Would you return, word for word, the lines of the data below from the line with "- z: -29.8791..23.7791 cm" through the line with "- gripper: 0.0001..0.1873", and no others?

**Data segment:**
####################

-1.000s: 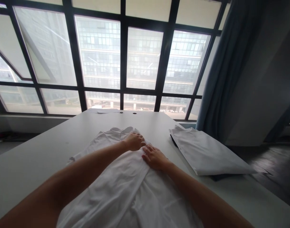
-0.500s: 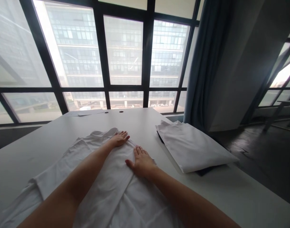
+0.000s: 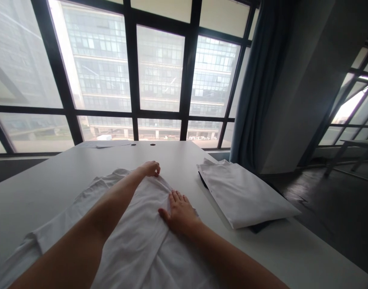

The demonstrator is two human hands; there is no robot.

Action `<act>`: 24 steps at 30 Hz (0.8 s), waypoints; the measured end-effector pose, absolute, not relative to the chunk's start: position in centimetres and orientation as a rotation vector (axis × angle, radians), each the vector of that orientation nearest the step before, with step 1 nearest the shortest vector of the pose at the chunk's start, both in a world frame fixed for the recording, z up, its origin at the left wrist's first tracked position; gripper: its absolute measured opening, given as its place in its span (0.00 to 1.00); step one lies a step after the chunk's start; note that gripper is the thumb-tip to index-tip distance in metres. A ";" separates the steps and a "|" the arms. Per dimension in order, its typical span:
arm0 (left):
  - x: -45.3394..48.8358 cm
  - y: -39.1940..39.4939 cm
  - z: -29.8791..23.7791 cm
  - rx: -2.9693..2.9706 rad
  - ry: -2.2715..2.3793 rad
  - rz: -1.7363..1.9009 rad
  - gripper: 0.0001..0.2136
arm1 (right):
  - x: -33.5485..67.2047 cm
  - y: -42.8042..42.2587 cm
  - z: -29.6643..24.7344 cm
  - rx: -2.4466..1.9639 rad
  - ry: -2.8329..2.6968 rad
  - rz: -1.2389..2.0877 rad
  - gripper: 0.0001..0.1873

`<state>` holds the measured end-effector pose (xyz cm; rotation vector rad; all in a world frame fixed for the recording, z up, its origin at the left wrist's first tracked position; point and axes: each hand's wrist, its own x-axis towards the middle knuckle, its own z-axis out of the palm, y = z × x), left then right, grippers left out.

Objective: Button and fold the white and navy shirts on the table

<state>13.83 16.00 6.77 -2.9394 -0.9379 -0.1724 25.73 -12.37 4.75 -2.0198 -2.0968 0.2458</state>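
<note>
A white shirt [image 3: 141,224] lies spread over the table in front of me, its left part rumpled and one panel folded across it. At its far edge, my left hand [image 3: 150,168] is closed in a pinch on the cloth, lifting a little of it. My right hand [image 3: 180,210] rests flat on the fold nearer to me, fingers stretched out and thumb apart. Both forearms cover parts of the shirt.
A folded stack of white cloth [image 3: 247,192] with something dark under it sits on the white table [image 3: 310,245] at the right. Sheets of paper [image 3: 107,143] lie at the far left edge. Behind stand windows and a blue curtain [image 3: 253,100].
My left hand has gone from lying flat on the cloth to pinching and slightly raising its far edge. My right hand stays flat in place. The view has tilted slightly.
</note>
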 end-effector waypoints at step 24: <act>13.9 14.4 5.1 -2.847 -1.729 -0.668 0.16 | 25.6 -12.8 5.2 -1.944 -2.201 0.112 0.38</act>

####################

**Answer for the task:**
  - z: -29.8791..23.7791 cm
  - rx: -2.9693..2.9706 rad
  - ry: -2.2715..2.3793 rad
  - rz: -1.7363..1.9009 rad
  - gripper: 0.0001..0.2136
arm1 (right):
  - x: -33.5485..67.2047 cm
  - y: -42.8042..42.2587 cm
  - z: -29.6643..24.7344 cm
  - rx: -2.4466..1.9639 rad
  - ry: -2.8329..2.6968 rad
  - rz: -1.2389..2.0877 rad
  - gripper: 0.0001..0.1873

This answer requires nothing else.